Подумав с минуту, он сказал:
— Да, Люсьена, так оно должно быть, значит, так оно и будет, клянусь вам в этом именем Бога.
— Именем Бога? Вы ли это, Фрюманс? — воскликнула я. — Значит, и вы молились ему, когда наша дорогая больная была на краю смерти?
— Нет, милая Люсьена, я не притязаю на то, чтобы ради меня совершались чудеса, к тому же убежден, что дар чудес заложен в самой природе и только в ней одной. Произнося слово «Бог», я разумею одну из прекраснейших гипотез, созданных человеческой мыслью, обозначаю то совершенное добро, к которому мы не можем не стремиться.

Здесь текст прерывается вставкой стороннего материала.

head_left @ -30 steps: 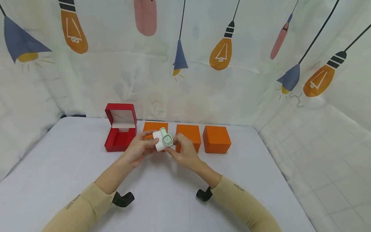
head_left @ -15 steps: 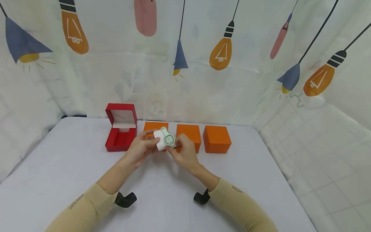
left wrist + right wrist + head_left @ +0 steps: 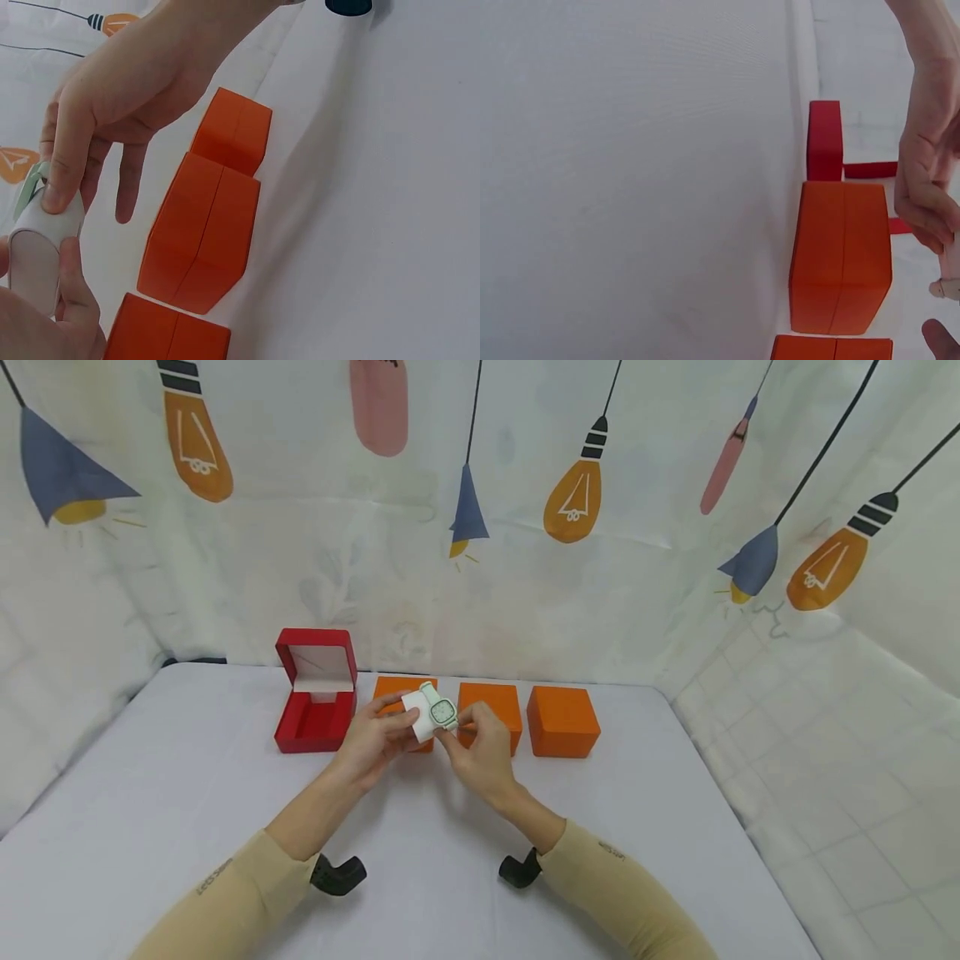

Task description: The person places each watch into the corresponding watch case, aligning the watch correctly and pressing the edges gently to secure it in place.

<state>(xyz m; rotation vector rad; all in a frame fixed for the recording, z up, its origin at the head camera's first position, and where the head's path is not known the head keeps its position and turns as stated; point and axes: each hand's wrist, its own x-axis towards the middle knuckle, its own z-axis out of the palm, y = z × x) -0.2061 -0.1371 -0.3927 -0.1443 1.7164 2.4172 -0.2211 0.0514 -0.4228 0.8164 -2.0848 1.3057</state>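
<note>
A pale green watch (image 3: 442, 711) lies across a white watch cushion (image 3: 417, 717), above the table and in front of the orange boxes. My left hand (image 3: 371, 739) grips the cushion from its left side, thumb on the near face. On the other side my right hand (image 3: 483, 756) pinches the lower end of the watch strap with thumb and index finger. In the left wrist view the cushion (image 3: 36, 259) shows its rounded end between both hands, and a bit of green strap (image 3: 30, 187) sticks out. Most of the watch is out of the right wrist view.
A red box (image 3: 315, 722) stands with its lid up at the back left. To its right are three orange boxes in a row: one (image 3: 405, 683) partly behind the left hand, a middle one (image 3: 491, 696) and a right one (image 3: 562, 722). Behind hangs a printed curtain (image 3: 510, 602).
Both hands have shifted slightly up and to the right in the head view, carrying the cushion and watch with them. The boxes stand as before.
</note>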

Я признаю за вами право верить, но это не значит, что я сам верю. Научитесь, Люсьена, всей душой уважать людей, любящих истину, даже когда их представление о ней кажется вам ложным.
— Будьте осторожны, мой друг, Женни верующая, не оскорбите ненароком ее чувств.
— Если Женни пожелает, чтобы я ходил к мессе, что ж, буду ходить. Готов даже сам ее служить, а если она потребует, чтобы я никогда не заикался о своем безверии — никогда не заикнусь. Это ведь так нетрудно!
Я поняла, что Фрюманс ни на йоту не изменил своих взглядов. Да и мог ли измениться образ его мыслей при той жизни, которую он вел в Помме! Он по-прежнему был лучшим, благороднейшим, честнейшим и вернейшим из людей, но в его мировоззрении не существовало понятия о высшем идеале, ему не нужно было иного бога, кроме собственной совести. Фрюмансу не хватало священного огня — даже того, который горит в людях, восстающих на общепринятые верования. Он не возмущался суждениями, которые казались ему ошибочными, и был образцом терпимости и здравомыслия. Но душа его не умела воспламеняться, и, не сдержавшись, я сказала, что он светит, но не греет.
— Поэтому я и люблю женщину старше меня годами, — с улыбкой ответил он. — Я вижу совершенство там, где оно есть, и не требую, чтобы оно зажигало меня, довольно и того, что проникает в самое сердце.